Reduction Process FOR CTIO 0.9 meter

There are eight steps to the reduction process. The first consists of preliminary set-up tasks. The other seven are often called OTZDFQI: Overscan, Trim, Zero, Dark, Flats, Fringing, and Illumination.

Preliminary Tasks
-->COPY THE UNPROCESSED FILES FOR EACH NIGHT TO A SPECIAL DIRECTORY BEFORE YOU DO ANYTHING. Always have a Raw directory in case something goes wrong and you need to start over. This is very important.

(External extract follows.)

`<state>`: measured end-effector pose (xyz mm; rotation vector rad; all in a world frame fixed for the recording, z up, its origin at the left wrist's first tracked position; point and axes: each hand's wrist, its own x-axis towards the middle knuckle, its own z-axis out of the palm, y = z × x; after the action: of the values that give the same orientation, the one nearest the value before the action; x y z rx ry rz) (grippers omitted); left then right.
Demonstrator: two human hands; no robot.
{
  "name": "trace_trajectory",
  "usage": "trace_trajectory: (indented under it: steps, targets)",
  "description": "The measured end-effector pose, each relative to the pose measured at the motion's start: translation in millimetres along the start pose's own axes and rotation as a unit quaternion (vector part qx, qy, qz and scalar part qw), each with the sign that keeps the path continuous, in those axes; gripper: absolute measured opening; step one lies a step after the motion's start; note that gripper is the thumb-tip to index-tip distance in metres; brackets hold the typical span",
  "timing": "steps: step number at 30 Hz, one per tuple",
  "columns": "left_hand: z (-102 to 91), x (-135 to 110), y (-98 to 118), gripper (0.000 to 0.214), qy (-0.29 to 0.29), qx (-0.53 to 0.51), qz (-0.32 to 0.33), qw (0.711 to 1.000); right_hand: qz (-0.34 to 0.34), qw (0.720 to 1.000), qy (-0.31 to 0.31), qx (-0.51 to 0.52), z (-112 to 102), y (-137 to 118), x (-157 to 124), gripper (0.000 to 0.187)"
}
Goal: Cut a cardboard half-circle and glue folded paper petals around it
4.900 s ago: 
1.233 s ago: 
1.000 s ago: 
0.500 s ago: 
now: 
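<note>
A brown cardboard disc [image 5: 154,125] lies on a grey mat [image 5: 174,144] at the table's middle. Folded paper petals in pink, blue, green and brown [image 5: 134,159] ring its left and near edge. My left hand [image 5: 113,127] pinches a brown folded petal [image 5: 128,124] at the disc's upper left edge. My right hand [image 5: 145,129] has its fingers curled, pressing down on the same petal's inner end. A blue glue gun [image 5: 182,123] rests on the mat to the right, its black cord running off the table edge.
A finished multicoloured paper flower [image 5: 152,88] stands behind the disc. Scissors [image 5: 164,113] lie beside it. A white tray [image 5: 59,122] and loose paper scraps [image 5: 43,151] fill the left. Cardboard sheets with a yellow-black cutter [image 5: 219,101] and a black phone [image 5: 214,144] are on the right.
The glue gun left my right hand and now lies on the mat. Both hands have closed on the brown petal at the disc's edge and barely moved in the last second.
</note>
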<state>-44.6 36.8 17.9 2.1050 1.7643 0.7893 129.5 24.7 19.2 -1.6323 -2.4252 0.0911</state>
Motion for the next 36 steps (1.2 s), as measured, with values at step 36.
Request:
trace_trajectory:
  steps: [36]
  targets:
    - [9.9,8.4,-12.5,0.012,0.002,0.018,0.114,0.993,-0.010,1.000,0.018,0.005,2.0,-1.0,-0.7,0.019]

--->We first need to change the files into iraf readable files.
1. Make two lists of files: "all.list" will be a list of file names with the .fit extension. "all2.list" will be an identical list with the .fits extension.
2. Change file types (enter in iraf): cl> rfits @all.list 0 @all2.list datatype=u
3. Delete the .fits files: cl> imdel @all.list
4. Rename the .fit files as .fits files (this doesn't change the files' intrinsic type): cl> imrename @all2.list @all.list

--->Now, we need to add some information to the header of the images, using an IDL code called mkheaderv2.
1. Copy mkheaderv2 to working directory.
2. Run in IDL. The program will prompt you for the observatory, the night's log file name, and observers' names. The output is called header.bin.
3. Pipe header.bin into iraf: cl> cl < header.bin
4. Check status of images (enter in iraf): cl> ccdlist @all.list. If you've done everything correctly, next to each filename it should say [ushort] (NOT [short]...if it only says [short], something is wrong), and the type of file ("object" for object frames, "zero" for biases, "dark" for darks, and "flat" for flats).
-->Remove bad images from the processing directory: images with low flux counts, high seeing, etc.
Summary of commands: (cl> refers to IRAF terminal)
      >ls *.fits > all.list
      >ls *.fits > all2.list
      cl> rfits @all.list 0 @all2.list datatype=u
      cl> del @all.list
      cl> imrename @all2.list @all.list
      >cp ~/programs/ .
      idl> mkheaderv2
            enter observatory: either WIRO, BOK, CTIO09m
            observer names
      cl> cl < header.bin
      cl> ccdlist @all.list   (check [ushort],filter,objname)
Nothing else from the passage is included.